The act addresses the real costs of:
- Educating low-income students. The SOA defines low-income families as those whose incomes are at
or below 185 percent of the federal poverty level, up from the current 133 percent. In addition, the law
provides increased per-pupil funding above the baseline level depending on a community’s concentration
of poverty, ultimately providing twice as much funding — a 100 percent increment — for low-income
students in districts with the highest concentrations.
- Educating special education students and English learners.
- Providing guidance and psychological services.
- Providing health insurance to employees and retirees.
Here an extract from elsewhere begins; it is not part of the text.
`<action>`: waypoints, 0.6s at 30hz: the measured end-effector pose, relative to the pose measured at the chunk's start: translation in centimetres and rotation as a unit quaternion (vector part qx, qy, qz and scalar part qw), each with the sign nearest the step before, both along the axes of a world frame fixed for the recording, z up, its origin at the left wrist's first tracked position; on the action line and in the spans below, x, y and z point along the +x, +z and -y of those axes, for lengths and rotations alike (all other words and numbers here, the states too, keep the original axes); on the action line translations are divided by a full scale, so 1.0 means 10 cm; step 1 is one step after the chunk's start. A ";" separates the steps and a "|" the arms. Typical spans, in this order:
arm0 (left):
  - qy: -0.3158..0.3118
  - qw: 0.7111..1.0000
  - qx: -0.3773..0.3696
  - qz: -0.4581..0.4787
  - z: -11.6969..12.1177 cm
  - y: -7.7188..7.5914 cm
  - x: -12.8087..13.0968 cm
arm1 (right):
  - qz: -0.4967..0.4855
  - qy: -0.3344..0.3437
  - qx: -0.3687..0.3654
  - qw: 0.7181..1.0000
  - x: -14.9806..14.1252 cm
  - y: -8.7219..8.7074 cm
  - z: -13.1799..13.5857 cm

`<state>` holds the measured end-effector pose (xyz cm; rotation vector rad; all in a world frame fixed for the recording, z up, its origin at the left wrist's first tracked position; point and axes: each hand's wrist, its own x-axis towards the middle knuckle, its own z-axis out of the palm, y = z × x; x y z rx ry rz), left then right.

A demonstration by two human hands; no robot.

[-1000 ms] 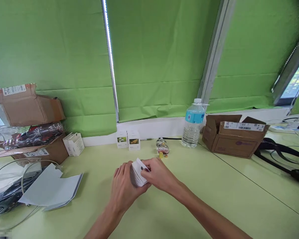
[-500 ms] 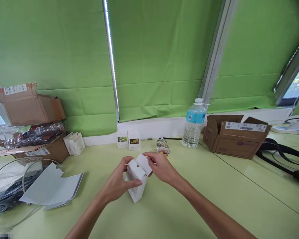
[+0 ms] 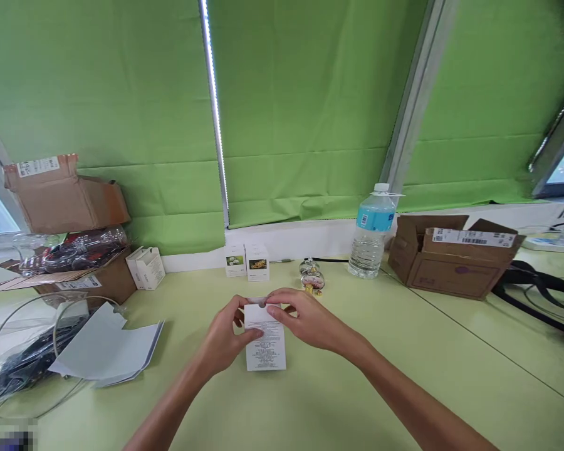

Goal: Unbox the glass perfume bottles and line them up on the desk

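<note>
A small white carton (image 3: 266, 351) with printed text on its facing side stands upright on the table between my hands. My left hand (image 3: 225, 335) grips its left side, thumb lying across the printed face. At the top right edge, my right hand (image 3: 305, 316) pinches the carton with thumb and fingers. The lid looks folded down, with a round notch at the top edge between my hands; what the carton contains is hidden. Just behind my right hand stand small shiny round jars (image 3: 313, 277) with gold-coloured bits by them.
Two similar white cartons (image 3: 257, 263) with plant pictures stand by the wall. A water bottle (image 3: 371, 232) and an open cardboard box (image 3: 454, 257) are at the right. Left are white cartons (image 3: 146, 268), stacked cardboard boxes (image 3: 70, 197), papers (image 3: 108, 344) and a bagged cable (image 3: 28, 357).
The carton has turned so its printed side faces me and stands more upright. Its raised top flap has been folded down. The camera view has shifted slightly.
</note>
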<state>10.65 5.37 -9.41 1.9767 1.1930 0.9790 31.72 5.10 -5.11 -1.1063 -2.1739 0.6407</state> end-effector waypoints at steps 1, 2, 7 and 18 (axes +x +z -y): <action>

The SOA adds another estimated $100 million annually by:
- Expanding special education circuit breaker reimbursements to include transportation costs and fixing
an unintended side effect that reduces these reimbursements as the foundation budget increases ($90
million annually after four-year phase-in).
- Establishing a new grant program called the Twenty-First Century Education Trust Fund intended to
support innovative programs ($10 million annually).
The SOA also sets a three-year schedule to fully fund the charter school reimbursement line item, though it
does not address the long-term impact of charter schools. Additionally, it lifts the annual cap on Massachusetts
School Building Authority spending by $200 million — from $600 million to $800 million.
The SOA requires superintendents, in consultation with their school committees, to create three-year improvement plans that specify how the new funding will be spent. It states that the superintendent “shall consider input and recommendations from parents and other relevant community stakeholders, including but not limited to special education and English learner parent advisory councils, school improvement councils and educators in the school district.” The first plans must be submitted to the state by April 1, 2020.
- The plans must address “persistent disparities in achievement among student subgroups” based on
metrics developed by the Department of Elementary and Secondary Education.
- The law lists nine programs described as “evidence-based”; districts must either include such programs
in their plans or explain why they do not believe they will “effectively address persistent disparities
in achievement.” In addition, the law adds a 10th catchall: “any other program determined by the
commissioner [of education] to be evidence-based.”
- The commissioner has the authority to review community-developed plans to ensure that they address all
of the provisions in the law.
It is very important that educators and parents participate in the development of the district improvement plans
to make sure the money is allocated to the services that they know students need. Plans that have an impact on
unionized employees’ wages, hours and working conditions are subject to bargaining.